Task goal:
Look below for the line that contains "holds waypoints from" and the line that contains "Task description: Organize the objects", then restate both of them and every line in between, exactly. No picture goes in the copy.

Material provided:
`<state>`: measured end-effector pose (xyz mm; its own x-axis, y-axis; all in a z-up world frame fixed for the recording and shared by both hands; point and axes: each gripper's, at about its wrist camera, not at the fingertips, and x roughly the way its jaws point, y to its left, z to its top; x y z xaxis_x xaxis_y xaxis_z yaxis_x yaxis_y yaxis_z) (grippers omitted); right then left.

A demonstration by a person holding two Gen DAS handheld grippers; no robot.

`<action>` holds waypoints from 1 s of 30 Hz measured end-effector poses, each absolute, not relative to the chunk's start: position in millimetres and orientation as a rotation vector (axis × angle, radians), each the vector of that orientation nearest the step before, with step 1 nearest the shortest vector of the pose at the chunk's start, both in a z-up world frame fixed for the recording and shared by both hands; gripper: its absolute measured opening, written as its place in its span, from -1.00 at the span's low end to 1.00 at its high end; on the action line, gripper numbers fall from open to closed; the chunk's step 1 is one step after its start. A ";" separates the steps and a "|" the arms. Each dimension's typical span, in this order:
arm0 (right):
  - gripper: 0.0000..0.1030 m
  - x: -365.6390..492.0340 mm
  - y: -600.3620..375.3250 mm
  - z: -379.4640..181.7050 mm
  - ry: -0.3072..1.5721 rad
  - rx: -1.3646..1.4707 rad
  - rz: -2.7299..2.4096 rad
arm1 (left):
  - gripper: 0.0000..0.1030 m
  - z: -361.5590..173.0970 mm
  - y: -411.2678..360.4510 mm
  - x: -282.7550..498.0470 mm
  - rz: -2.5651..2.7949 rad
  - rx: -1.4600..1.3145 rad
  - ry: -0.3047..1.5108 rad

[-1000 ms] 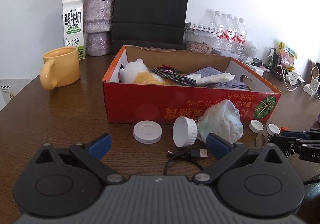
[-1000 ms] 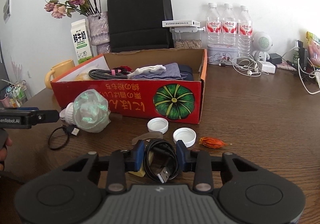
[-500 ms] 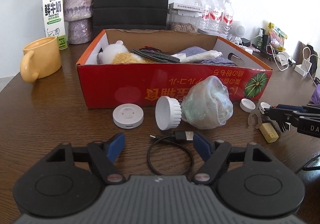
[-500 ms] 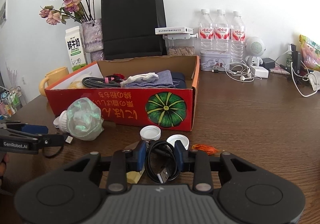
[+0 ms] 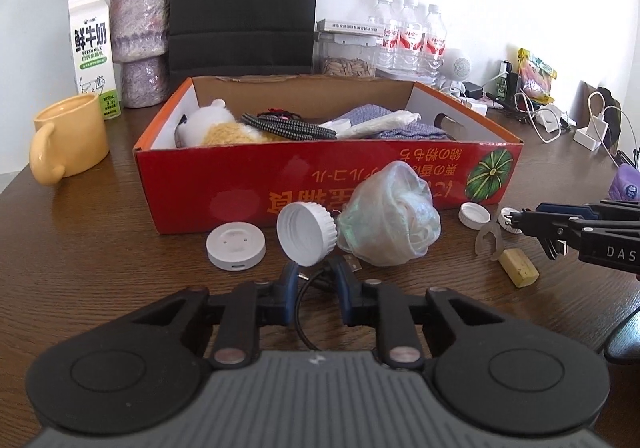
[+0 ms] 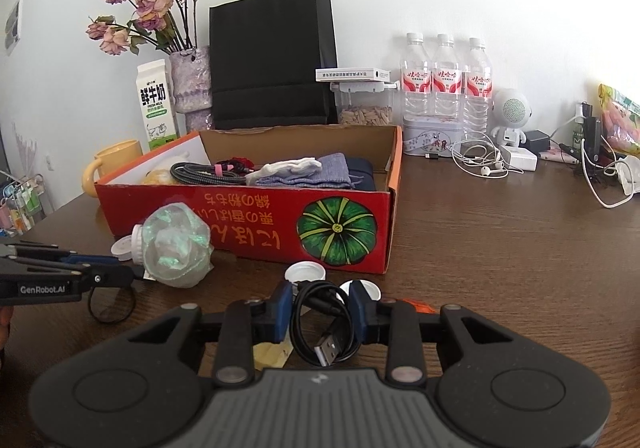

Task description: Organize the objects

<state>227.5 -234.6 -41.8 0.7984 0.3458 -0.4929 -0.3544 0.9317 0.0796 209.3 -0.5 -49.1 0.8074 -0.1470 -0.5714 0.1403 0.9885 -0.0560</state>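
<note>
Now both hand-held grippers (image 5: 316,280) (image 6: 320,300) clamp cables (image 5: 304,312) (image 6: 324,332)

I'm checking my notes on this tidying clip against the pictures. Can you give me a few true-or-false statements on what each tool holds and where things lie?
1. The right tool is shut on a coiled black USB cable. True.
2. The left tool is wide open with nothing between its fingers. False: its fingers are closed in on a thin black cable loop.
3. The yellow mug lies inside the red box. False: it stands on the table, left of the box.
4. The crumpled plastic bag lies on the table in front of the box. True.
5. The cork is in the box. False: it lies on the table.
</note>
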 end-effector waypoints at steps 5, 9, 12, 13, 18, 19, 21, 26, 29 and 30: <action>-0.44 224.0 -232.6 -39.7 0.510 -0.026 0.379 | -0.59 -44.5 -1.9 203.9 -0.158 -0.020 0.590; -0.44 219.7 -230.8 -37.9 0.495 -0.028 0.381 | -0.59 -41.1 -2.2 199.5 -0.155 -0.031 0.574; -0.44 215.2 -229.6 -35.2 0.476 -0.030 0.380 | -0.59 -37.5 -0.5 195.1 -0.148 -0.044 0.558; -0.44 214.0 -229.4 -34.0 0.469 -0.030 0.380 | -0.59 -36.0 -0.2 193.4 -0.143 -0.049 0.551; -0.44 207.1 -227.5 -26.2 0.439 -0.031 0.383 | -0.59 -26.6 2.6 184.2 -0.125 -0.069 0.518; -0.44 206.0 -226.6 -24.1 0.432 -0.032 0.384 | -0.59 -24.0 3.1 182.5 -0.120 -0.075 0.513; -0.44 203.9 -225.5 -20.6 0.421 -0.031 0.386 | -0.59 -19.4 3.7 179.8 -0.122 -0.088 0.500; -0.44 200.8 -221.1 -9.4 0.390 -0.028 0.394 | -0.59 -7.5 2.1 175.4 -0.126 -0.095 0.460; -0.44 200.3 -216.7 -2.1 0.370 -0.030 0.402 | -0.59 0.7 1.4 173.5 -0.129 -0.101 0.432; -0.44 200.2 -215.3 0.1 0.364 -0.032 0.405 | -0.59 3.6 1.2 173.2 -0.130 -0.102 0.421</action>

Reply:
`<action>` holds waypoints from 1 s of 30 Hz measured end-effector poses, each absolute, not relative to the chunk's start: position in millimetres and orientation as a rotation vector (axis × angle, radians), each the vector of that orientation nearest the step before, with step 1 nearest the shortest vector of the pose at the chunk's start, both in a z-up world frame fixed for the recording and shared by both hands; gripper: its absolute measured opening, written as its place in its span, from -1.00 at the span's low end to 1.00 at its high end; on the action line, gripper numbers fall from open to closed; the chunk's step 1 is one step after its start. A ";" separates the steps and a "|" the arms. Each dimension's typical span, in this order:
arm0 (right):
  - gripper: 0.0000..0.1030 m
  - x: -365.6390..492.0340 mm
  - y: -600.3620..375.3250 mm
  - z: -379.4640..181.7050 mm
  - ry: -0.3072..1.5721 rad
  - rx: -1.3646..1.4707 rad
  - rz: -2.7299..2.4096 rad
arm1 (left):
  - gripper: 0.0000..0.1030 m
  - z: -361.5590..173.0970 mm
  - y: -411.2678..360.4510 mm
  - x: -282.7550..498.0470 mm
  - rz: -2.5651..2.7949 rad
  - rx: -1.4600..1.3145 rad
  - ry: -0.3047..1.5108 rad

[-1000 ms] 
[-1000 ms] 
[-500 ms] 
[-500 ms] 
[+0 ms] 
[+0 ms] 

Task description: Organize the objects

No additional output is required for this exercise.